* **YOUR OBJECTIVE**:
Pick every line out of the entries below that holds the string "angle", and report them.
[Opening WORKING DATA section]
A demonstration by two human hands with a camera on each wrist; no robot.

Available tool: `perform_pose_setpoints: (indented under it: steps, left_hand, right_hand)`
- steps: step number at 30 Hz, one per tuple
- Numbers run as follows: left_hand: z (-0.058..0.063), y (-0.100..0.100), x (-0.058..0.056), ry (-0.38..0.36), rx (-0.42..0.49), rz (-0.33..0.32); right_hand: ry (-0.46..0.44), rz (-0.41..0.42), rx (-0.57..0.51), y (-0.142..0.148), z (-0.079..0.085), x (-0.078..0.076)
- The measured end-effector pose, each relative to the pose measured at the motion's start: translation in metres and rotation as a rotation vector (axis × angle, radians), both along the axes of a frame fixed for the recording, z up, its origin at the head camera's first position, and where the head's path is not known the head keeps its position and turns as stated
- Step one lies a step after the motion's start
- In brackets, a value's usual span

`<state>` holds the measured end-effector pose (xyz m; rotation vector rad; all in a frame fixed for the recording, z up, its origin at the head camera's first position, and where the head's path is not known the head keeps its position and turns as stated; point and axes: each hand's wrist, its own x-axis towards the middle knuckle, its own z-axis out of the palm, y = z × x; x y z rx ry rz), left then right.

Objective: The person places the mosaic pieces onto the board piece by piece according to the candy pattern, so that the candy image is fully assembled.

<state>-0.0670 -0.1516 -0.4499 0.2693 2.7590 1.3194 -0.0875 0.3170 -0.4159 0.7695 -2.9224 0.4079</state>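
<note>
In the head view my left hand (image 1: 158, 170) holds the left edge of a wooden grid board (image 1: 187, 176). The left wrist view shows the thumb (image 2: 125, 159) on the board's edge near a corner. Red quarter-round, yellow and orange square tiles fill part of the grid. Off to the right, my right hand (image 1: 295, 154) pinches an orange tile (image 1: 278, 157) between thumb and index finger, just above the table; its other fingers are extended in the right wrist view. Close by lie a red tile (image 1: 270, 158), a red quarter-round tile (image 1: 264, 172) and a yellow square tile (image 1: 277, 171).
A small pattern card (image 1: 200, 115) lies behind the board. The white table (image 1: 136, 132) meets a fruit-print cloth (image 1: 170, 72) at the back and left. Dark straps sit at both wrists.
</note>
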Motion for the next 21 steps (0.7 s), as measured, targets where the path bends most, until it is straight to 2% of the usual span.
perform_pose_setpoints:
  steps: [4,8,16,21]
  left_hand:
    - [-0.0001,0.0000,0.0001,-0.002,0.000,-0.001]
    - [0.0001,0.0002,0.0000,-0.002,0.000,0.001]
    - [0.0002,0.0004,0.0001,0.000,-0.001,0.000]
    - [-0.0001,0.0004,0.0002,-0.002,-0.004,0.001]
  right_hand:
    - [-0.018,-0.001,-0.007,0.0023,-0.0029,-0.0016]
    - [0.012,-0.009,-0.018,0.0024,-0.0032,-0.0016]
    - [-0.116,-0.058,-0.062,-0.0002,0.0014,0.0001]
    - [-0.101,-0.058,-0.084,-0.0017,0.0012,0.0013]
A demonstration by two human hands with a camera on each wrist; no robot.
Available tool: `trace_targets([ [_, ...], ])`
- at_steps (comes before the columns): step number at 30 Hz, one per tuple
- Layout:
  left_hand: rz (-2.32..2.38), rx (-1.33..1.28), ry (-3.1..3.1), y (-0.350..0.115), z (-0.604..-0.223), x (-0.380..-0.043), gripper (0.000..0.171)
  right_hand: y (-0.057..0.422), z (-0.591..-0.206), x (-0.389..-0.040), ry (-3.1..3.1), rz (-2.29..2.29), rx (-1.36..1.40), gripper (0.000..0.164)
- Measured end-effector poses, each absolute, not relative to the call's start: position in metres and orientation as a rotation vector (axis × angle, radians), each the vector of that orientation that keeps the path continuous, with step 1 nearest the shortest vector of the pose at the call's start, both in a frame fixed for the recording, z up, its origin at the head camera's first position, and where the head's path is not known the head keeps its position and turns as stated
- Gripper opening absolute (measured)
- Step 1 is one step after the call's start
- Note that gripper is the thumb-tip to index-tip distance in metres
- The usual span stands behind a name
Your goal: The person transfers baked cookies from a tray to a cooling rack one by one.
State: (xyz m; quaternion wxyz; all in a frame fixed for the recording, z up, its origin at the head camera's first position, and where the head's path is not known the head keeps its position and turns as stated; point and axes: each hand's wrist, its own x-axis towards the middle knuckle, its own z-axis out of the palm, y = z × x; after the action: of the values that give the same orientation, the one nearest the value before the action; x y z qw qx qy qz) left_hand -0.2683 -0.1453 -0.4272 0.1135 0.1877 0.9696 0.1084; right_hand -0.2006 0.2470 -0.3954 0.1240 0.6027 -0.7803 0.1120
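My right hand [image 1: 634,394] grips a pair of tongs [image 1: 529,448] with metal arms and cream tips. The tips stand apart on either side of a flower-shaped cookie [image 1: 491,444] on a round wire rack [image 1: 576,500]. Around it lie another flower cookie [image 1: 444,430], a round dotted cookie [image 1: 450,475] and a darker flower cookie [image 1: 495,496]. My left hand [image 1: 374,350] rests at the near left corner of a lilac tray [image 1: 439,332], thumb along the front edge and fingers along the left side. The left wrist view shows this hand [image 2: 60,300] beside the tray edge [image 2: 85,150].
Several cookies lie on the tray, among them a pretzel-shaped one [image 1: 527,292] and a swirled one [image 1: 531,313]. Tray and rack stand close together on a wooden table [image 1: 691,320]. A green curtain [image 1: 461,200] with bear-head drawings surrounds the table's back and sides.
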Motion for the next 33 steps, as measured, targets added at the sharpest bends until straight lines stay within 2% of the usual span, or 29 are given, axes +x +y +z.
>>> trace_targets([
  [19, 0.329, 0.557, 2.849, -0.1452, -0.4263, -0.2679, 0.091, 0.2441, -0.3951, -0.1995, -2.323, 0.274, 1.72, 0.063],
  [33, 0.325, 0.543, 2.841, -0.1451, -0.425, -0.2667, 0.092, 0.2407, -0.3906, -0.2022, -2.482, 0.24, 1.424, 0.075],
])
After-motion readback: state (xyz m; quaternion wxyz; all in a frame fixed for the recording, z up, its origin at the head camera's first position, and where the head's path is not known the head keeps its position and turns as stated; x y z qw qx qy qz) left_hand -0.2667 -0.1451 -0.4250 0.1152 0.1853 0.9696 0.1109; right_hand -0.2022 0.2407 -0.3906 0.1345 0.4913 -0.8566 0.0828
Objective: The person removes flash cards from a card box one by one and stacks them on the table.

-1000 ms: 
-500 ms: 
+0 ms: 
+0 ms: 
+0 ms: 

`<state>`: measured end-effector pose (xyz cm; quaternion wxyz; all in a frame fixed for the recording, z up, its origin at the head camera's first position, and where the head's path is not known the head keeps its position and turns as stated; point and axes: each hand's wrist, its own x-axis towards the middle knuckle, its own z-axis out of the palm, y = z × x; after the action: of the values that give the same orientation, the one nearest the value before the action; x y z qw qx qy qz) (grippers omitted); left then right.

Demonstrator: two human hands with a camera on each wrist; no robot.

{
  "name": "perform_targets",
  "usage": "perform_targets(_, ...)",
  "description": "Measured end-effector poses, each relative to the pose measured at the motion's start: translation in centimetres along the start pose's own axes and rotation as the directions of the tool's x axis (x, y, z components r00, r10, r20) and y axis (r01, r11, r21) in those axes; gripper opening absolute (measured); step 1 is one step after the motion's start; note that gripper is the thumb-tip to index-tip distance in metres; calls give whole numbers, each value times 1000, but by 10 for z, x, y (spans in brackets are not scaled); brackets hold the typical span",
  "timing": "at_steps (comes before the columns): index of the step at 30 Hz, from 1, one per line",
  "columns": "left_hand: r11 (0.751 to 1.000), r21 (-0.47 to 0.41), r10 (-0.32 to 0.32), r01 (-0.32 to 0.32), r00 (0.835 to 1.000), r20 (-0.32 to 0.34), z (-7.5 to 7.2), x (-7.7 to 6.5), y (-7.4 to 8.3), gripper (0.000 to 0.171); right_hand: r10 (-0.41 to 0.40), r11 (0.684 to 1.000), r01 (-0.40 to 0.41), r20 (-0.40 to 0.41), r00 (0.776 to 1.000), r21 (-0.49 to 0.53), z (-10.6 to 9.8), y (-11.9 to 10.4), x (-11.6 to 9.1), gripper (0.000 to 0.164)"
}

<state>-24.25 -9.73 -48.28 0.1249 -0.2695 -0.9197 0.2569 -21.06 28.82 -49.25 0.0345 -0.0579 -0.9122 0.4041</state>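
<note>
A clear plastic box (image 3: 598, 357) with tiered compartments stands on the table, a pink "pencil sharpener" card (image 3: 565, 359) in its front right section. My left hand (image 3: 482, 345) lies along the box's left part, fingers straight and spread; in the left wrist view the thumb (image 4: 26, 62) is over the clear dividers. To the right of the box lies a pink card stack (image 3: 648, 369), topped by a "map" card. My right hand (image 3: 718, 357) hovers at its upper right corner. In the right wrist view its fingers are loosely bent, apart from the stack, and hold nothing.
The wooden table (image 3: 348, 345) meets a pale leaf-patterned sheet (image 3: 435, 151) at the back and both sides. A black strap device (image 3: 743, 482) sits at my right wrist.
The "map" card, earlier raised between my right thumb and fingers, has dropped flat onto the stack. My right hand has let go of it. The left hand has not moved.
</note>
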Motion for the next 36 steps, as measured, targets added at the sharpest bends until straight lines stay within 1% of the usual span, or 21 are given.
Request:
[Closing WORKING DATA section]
* **OUTPUT BELOW**:
- The measured end-effector pose, each relative to the pose measured at the motion's start: translation in metres and rotation as a rotation vector (axis × angle, radians), both along the axes of a frame fixed for the recording, z up, its origin at the head camera's first position, and where the head's path is not known the head keeps its position and turns as stated
- Measured end-effector poses, each absolute, not relative to the call's start: position in metres and orientation as a rotation vector (axis × angle, radians), each the vector of that orientation that keeps the path continuous, with step 1 nearest the shortest vector of the pose at the call's start, both in a frame fixed for the recording, z up, its origin at the head camera's first position, and where the head's path is not known the head keeps its position and turns as stated

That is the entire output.